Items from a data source
□ □ □

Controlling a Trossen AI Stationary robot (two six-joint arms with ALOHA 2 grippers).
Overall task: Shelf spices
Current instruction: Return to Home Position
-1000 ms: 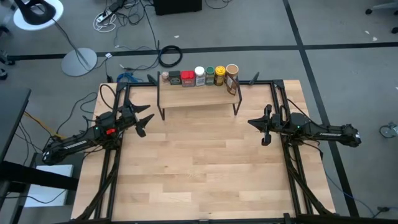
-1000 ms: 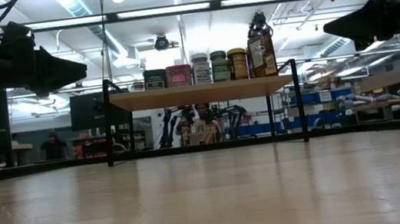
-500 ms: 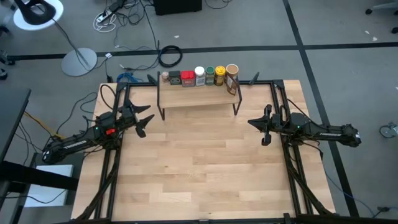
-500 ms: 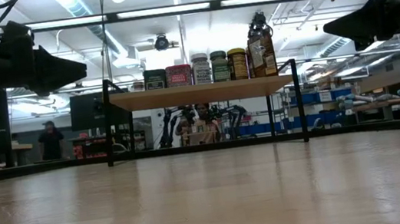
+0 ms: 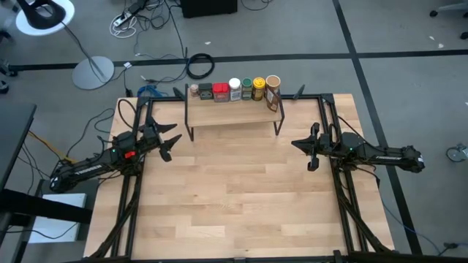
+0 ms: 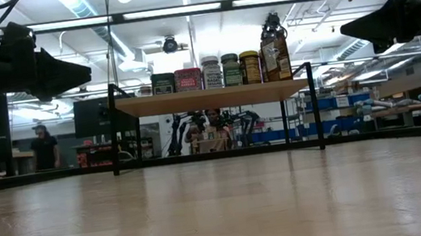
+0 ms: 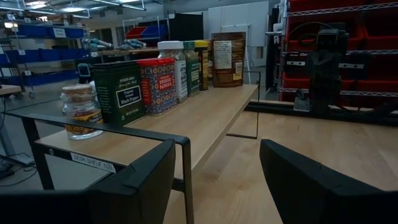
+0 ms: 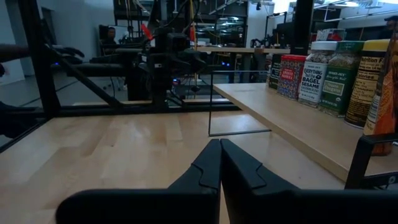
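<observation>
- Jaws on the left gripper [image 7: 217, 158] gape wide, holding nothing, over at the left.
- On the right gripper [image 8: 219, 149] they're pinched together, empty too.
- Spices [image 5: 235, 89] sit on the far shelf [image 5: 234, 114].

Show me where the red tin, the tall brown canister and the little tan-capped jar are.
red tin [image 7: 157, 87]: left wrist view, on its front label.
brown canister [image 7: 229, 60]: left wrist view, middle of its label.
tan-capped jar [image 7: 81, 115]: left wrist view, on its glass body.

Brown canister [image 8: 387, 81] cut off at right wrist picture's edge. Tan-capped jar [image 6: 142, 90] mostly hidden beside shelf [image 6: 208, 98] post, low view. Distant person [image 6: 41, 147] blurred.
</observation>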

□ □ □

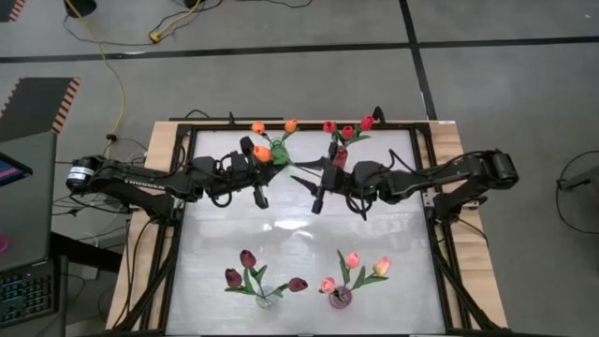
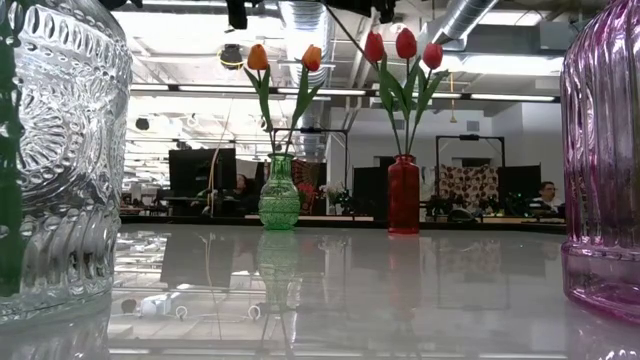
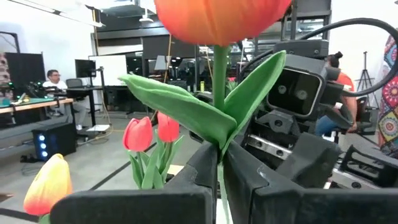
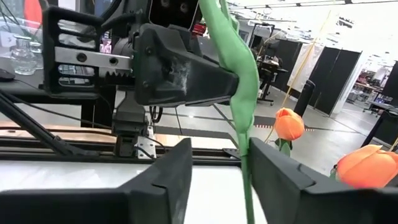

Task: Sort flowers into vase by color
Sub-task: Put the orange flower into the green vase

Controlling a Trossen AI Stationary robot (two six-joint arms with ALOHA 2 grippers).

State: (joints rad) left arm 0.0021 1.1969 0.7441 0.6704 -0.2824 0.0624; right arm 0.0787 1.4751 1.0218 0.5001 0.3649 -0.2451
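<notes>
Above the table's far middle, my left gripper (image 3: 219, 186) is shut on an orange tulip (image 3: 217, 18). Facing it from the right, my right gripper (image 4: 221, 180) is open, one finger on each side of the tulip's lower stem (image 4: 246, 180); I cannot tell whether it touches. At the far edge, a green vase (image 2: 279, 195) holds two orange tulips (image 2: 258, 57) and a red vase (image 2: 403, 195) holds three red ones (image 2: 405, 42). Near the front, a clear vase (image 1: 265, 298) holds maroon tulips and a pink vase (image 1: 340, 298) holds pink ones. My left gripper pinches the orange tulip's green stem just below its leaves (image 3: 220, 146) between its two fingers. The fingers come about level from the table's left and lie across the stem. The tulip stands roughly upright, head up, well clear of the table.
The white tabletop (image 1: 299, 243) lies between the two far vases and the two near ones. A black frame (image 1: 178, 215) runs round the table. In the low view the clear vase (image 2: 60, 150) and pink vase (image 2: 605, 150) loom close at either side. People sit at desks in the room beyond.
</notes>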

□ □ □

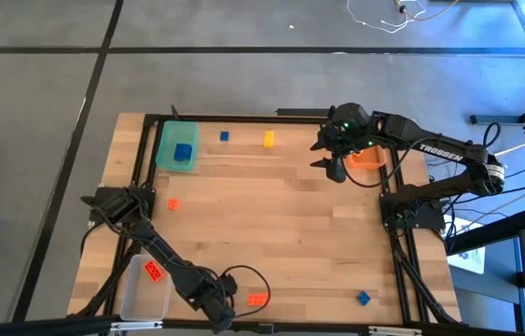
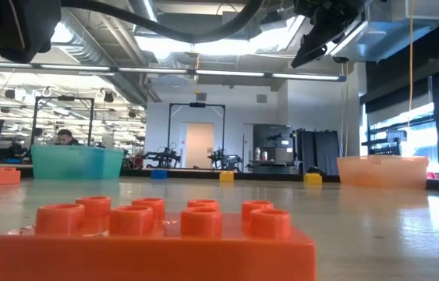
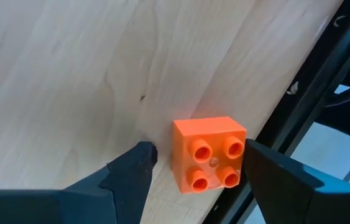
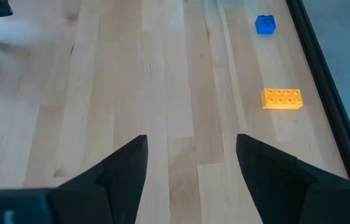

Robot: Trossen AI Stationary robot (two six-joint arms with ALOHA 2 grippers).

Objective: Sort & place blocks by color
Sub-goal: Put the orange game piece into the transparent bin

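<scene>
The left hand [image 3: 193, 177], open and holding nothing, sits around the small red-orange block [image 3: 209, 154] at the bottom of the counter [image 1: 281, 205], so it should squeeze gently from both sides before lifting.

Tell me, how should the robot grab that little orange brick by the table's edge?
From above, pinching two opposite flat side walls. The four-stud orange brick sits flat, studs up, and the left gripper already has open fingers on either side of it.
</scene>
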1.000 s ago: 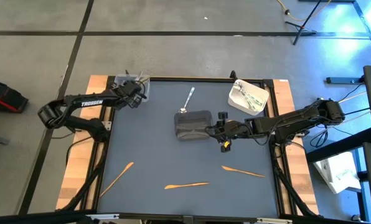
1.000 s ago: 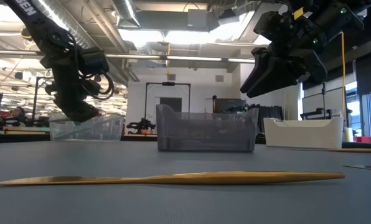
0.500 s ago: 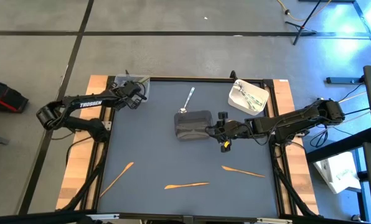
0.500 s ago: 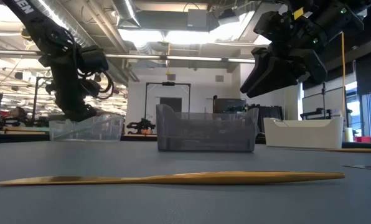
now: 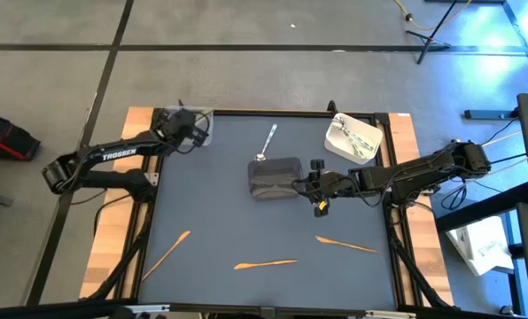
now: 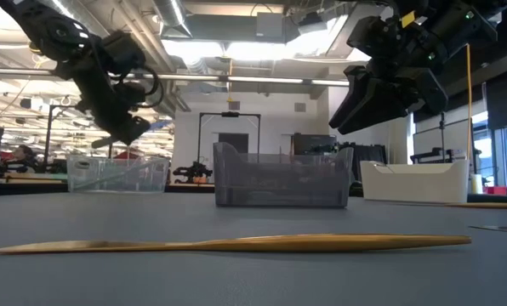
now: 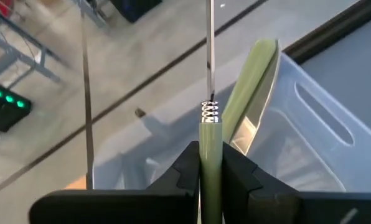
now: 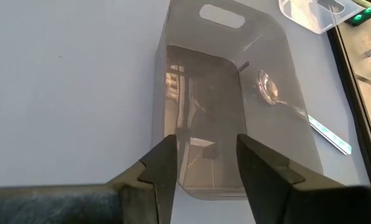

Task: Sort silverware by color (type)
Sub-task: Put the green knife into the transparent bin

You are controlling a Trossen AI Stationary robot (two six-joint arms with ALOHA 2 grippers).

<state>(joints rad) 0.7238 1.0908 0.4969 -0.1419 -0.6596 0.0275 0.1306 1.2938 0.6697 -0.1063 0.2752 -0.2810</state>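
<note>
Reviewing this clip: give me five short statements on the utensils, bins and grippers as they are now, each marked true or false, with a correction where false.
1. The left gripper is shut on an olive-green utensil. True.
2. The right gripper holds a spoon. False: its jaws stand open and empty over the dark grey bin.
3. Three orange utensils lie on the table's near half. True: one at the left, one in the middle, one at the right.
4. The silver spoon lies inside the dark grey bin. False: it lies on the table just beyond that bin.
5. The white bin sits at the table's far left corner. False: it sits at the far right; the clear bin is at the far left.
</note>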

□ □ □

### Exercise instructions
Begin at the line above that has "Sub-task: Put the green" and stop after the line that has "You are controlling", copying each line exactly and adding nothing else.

### Final answer
Sub-task: Put the green knife into the transparent bin

You are controlling a Trossen AI Stationary robot (two six-joint arms with ALOHA 2 grippers).

Nothing further is required of the output.